Rankings of key skills and competencies, the so-called “skills and competencies of the future,” are published annually. Approaching them very critically, I can’t resist drawing up an alternative rating, where I decided to include those “tools” that, in my opinion, should be included in the arsenal of the Universal Man of the XXI century. And of course, their development is included in the program of my educational project Janus Academy.
1. Knowledge of a wide range of interdisciplinary knowledge.
2. Integrative thinking.
3. Cross-cultural competence.
4. Cognitive flexibility.
5. Critical thinking.
6. Good written and oral communication skills.

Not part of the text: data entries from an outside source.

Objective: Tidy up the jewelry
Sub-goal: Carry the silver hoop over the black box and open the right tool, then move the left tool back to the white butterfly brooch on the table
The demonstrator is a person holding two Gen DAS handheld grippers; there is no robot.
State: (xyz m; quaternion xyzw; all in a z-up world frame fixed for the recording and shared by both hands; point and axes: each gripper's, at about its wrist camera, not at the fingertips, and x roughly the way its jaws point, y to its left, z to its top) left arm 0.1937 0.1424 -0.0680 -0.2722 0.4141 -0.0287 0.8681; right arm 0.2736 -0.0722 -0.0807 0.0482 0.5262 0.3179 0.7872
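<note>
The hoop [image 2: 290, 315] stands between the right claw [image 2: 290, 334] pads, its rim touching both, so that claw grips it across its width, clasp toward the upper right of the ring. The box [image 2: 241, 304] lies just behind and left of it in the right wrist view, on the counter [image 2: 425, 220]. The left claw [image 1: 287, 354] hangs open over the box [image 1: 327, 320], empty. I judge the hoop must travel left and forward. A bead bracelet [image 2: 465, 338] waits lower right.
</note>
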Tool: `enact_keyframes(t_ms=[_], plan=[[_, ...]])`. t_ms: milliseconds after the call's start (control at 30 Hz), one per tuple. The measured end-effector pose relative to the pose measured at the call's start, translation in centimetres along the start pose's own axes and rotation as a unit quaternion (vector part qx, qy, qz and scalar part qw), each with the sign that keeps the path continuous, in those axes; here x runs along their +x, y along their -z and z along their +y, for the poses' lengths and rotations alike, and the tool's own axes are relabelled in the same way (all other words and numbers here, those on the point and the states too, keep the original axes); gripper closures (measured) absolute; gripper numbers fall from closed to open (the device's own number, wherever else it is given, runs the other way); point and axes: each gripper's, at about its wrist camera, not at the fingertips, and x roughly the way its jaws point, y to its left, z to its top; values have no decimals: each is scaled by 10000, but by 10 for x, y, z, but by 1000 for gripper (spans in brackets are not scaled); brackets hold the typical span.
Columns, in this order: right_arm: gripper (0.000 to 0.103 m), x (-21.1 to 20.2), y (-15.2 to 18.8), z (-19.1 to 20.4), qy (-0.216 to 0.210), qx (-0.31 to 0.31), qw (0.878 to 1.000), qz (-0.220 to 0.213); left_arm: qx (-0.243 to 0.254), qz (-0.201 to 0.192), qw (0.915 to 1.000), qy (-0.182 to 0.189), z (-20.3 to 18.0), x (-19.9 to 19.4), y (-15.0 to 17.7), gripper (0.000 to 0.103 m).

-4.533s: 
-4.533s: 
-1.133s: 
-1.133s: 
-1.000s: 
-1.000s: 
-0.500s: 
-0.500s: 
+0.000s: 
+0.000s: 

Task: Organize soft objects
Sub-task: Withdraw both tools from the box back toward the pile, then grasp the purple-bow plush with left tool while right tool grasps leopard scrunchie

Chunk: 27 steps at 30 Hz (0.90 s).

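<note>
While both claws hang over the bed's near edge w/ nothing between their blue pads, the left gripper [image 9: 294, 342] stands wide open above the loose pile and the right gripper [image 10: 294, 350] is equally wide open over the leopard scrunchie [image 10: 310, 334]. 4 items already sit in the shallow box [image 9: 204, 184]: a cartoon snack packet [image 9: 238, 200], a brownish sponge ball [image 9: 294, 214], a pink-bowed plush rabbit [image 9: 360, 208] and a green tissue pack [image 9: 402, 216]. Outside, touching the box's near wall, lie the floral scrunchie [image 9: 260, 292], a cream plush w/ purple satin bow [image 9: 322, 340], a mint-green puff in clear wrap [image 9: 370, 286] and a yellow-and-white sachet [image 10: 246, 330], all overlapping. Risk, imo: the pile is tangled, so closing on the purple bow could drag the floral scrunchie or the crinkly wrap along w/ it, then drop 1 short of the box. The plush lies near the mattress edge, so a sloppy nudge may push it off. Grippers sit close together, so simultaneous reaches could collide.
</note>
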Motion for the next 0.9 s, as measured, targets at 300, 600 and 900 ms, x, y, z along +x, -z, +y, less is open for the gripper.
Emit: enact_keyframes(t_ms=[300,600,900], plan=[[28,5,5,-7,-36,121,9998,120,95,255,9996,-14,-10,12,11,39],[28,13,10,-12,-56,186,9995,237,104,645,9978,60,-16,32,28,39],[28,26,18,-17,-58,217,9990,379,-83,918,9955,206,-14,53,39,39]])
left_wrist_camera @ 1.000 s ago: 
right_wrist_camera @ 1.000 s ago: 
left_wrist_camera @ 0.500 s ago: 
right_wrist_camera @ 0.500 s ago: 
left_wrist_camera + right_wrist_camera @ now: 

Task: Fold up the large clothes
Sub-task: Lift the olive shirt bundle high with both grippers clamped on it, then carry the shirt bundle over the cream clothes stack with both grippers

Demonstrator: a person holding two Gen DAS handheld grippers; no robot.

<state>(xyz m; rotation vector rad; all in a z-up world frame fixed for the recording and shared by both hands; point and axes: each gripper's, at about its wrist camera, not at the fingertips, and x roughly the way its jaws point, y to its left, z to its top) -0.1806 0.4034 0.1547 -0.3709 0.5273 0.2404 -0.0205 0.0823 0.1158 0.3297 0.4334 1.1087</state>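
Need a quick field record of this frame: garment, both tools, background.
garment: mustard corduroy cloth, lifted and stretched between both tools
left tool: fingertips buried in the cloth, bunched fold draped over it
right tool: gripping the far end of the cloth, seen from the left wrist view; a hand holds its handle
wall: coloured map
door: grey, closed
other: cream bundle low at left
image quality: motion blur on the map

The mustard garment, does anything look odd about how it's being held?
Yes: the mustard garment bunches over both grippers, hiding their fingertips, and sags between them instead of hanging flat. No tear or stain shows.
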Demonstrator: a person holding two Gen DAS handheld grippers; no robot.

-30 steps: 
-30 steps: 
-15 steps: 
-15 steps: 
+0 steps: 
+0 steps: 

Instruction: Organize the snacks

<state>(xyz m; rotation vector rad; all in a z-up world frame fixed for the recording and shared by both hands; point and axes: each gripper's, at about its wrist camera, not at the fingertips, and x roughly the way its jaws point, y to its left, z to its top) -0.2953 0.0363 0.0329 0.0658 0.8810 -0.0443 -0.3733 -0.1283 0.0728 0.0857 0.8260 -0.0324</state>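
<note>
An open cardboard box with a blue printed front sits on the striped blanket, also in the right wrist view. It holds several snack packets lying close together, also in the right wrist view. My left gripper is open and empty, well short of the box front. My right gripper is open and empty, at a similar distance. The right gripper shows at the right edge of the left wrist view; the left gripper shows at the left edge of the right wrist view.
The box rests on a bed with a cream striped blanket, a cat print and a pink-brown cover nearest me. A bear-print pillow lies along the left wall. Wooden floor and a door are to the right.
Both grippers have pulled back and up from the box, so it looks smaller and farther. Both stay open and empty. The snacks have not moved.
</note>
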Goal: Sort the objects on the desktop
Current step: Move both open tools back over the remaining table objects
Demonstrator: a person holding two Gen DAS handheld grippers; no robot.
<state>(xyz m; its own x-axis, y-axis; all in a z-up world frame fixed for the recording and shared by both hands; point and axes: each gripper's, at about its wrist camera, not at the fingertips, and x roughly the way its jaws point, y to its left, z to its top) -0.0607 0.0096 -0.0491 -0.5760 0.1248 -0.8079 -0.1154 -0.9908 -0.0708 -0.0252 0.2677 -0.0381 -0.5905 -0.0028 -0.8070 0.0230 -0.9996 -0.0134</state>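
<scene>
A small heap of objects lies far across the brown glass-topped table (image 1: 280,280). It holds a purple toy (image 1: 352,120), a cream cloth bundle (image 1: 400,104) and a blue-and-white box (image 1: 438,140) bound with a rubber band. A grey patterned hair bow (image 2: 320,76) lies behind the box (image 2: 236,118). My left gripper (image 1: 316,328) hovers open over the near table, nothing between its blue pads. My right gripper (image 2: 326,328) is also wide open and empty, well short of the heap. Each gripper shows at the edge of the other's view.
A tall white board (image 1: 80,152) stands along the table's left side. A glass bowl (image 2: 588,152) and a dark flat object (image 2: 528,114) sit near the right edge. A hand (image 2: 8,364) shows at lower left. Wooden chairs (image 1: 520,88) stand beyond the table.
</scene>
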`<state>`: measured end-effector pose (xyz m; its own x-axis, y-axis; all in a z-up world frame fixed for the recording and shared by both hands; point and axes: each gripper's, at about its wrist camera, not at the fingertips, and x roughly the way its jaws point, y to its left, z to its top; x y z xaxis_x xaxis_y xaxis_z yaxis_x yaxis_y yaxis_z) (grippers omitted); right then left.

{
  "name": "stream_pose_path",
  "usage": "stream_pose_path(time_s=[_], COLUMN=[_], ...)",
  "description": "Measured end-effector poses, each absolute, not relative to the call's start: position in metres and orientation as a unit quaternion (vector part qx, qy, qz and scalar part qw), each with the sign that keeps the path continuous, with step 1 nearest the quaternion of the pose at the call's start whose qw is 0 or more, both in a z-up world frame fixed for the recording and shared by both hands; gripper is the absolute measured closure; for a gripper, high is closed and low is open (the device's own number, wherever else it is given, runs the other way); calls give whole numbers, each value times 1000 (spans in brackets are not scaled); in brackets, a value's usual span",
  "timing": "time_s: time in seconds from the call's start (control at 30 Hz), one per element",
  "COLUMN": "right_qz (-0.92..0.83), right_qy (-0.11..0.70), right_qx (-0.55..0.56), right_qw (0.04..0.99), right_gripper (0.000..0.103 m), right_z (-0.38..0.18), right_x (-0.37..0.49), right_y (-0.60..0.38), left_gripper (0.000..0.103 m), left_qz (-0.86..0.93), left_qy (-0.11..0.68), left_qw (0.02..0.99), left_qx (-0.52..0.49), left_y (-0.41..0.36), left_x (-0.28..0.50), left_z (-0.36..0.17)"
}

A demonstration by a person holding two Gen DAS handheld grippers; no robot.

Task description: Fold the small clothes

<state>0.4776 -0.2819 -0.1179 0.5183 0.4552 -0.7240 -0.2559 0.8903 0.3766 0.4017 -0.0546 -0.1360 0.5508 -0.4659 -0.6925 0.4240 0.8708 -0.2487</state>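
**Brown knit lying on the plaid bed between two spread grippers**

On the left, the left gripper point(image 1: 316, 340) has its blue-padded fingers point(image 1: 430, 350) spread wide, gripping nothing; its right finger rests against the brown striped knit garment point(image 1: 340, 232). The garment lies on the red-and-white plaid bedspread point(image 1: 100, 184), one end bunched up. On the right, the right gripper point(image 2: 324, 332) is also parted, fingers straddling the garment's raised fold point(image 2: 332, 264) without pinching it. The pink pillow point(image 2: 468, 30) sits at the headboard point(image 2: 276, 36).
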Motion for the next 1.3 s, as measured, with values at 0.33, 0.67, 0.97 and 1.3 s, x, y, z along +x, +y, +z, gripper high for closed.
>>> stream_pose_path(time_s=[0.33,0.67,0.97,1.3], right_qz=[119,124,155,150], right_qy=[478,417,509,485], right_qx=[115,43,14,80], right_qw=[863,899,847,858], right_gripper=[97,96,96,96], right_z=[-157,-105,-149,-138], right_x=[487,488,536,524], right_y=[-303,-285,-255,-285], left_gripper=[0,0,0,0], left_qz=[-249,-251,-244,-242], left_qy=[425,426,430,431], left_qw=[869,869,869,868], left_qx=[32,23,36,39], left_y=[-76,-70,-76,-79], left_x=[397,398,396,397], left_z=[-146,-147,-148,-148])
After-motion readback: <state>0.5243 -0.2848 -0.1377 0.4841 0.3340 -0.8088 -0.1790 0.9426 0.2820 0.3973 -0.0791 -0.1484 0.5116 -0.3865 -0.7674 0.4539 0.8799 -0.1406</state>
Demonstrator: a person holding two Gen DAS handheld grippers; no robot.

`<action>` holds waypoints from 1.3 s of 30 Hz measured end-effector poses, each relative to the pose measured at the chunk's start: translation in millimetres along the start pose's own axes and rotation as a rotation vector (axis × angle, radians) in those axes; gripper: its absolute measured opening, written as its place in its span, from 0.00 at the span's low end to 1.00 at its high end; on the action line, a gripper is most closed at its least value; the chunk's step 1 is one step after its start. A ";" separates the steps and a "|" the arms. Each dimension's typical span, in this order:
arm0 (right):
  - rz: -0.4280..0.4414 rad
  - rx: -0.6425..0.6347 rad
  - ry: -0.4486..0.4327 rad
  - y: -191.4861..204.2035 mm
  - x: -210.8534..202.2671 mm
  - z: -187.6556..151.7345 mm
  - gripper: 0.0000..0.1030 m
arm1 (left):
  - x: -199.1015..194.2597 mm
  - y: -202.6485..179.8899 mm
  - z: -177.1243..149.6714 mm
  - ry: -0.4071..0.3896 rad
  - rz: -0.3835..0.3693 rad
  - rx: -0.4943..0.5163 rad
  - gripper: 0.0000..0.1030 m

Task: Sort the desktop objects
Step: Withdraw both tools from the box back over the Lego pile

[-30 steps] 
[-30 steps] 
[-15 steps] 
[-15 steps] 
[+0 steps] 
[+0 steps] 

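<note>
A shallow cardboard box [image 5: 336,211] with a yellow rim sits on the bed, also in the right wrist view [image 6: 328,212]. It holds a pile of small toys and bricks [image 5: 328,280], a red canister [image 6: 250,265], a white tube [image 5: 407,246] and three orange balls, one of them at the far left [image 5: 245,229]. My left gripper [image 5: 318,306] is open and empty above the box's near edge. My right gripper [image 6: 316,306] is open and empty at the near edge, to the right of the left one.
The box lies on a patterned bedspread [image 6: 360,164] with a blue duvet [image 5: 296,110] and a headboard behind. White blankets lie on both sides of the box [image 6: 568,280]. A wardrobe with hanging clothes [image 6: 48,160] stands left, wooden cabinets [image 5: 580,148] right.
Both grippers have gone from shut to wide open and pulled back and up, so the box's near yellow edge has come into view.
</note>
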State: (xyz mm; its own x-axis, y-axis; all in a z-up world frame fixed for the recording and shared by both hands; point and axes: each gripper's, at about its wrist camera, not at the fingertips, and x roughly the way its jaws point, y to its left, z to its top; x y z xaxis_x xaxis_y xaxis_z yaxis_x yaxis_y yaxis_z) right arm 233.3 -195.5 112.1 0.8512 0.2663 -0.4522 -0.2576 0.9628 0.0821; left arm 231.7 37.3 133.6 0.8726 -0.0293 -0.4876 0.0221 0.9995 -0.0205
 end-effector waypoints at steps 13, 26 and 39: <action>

7. Possession of mnemonic techniques.
Over the past few years, I have met hundreds of people who have shown all the signs of polymaths, but in our highly specialized society, they have been forced to climb into the “ Procrustean bed.” They have a different nature, a different way of thinking. They could be actors, directors, producers, artists, composers, and at the same time — IT specialists, business people, or scientists. But society forces them to squeeze their huge potential into a narrow-necked vessel and do one thing at a time. They are doomed to feel the inferiority of being through no fault of their own.
It’s time to change that.
Before the Industrial Revolution, the “one-button specialist” was an unthinkable anomaly. And interdisciplinarity was not the exception, but the norm. I want to return this norm to us. So that no one else has to sacrifice music for mathematics, poetry for physics, philosophy for science. Let the violin remains in Einstein’s hands.